Austin Channing Brown
We believe that an emotionally well collective begins with a commitment to protecting and promoting the emotional wellness of each one of us.
In celebration of Black History Month, we’re beginning with a focus on the Black emotional wellness leaders who currently are shaping our history through their work.
This week, we’re highlighting 5 Black emotional wellness leaders you’ll want to follow (+ information on how to support their efforts):
1. The Conscious Kid
The Conscious Kid is an education, research, and policy organization dedicated to reducing bias and promoting positive identity development in youth. They partner with organizations, children’s museums, schools, and families across the country to promote access to children’s books centering underrepresented and oppressed groups.
2. Austin Channing Brown
Austin Channing Brown is a writer, speaker, and practitioner who helps schools, nonprofits, and religious organizations practice genuine inclusion.

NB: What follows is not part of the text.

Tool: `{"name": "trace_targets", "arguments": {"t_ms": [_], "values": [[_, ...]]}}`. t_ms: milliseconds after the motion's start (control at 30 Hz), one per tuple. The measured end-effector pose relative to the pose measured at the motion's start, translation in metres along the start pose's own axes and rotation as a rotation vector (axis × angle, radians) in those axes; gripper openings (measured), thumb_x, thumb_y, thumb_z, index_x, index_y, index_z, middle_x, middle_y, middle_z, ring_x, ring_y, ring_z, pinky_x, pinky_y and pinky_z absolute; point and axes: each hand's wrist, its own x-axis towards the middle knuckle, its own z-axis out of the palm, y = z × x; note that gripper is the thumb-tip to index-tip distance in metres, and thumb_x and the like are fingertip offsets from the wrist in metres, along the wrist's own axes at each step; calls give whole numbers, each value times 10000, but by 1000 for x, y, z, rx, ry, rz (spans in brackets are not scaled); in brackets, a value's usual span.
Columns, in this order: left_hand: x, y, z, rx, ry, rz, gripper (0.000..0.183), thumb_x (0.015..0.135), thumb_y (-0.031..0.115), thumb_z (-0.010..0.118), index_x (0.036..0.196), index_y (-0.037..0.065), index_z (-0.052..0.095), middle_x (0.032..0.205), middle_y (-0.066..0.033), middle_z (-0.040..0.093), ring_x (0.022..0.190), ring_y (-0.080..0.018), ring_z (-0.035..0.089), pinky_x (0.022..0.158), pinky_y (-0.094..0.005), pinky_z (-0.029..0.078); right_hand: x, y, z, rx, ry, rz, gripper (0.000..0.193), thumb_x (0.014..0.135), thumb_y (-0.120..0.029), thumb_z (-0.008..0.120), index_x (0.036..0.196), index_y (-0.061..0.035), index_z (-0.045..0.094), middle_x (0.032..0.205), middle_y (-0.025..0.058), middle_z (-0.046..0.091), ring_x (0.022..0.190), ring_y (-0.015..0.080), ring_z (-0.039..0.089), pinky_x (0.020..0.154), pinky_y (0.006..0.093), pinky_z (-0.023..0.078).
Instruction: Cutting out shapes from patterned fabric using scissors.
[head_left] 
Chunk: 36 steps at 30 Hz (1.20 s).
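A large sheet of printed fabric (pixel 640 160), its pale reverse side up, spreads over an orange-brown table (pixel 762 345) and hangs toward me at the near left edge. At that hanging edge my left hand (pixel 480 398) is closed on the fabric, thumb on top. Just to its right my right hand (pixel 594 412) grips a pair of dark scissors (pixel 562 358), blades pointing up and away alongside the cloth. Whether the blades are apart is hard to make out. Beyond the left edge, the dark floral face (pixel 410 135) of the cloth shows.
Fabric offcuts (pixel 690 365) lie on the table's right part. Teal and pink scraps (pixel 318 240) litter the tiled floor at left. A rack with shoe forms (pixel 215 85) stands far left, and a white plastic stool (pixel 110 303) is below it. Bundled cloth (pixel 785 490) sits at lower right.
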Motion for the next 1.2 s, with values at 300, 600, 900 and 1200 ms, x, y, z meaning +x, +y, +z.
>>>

3. Dr. Joy Harden Bradford
Dr. Joy Harden Bradford is a licensed psychologist, speaker, author, media personality, and host of the wildly popular mental health podcast, Therapy for Black Girls. Her work focuses on making mental health topics more relevant and accessible for Black women and she delights in using pop culture to illustrate psychological concepts.
4. Dr. Jess
Using social media and community discussions to educate her following, Jessica Clemons, MD, board-certified psychiatrist, is on a mission to reduce stigma associated with mental illness, particularly in the Black community.
5. The BODYFUL Black Girl
Registered dance/movement psychotherapist, holistic nutritionist, author, and podcaster Jennifer Sterling uses movement to help women with depression feel more vital.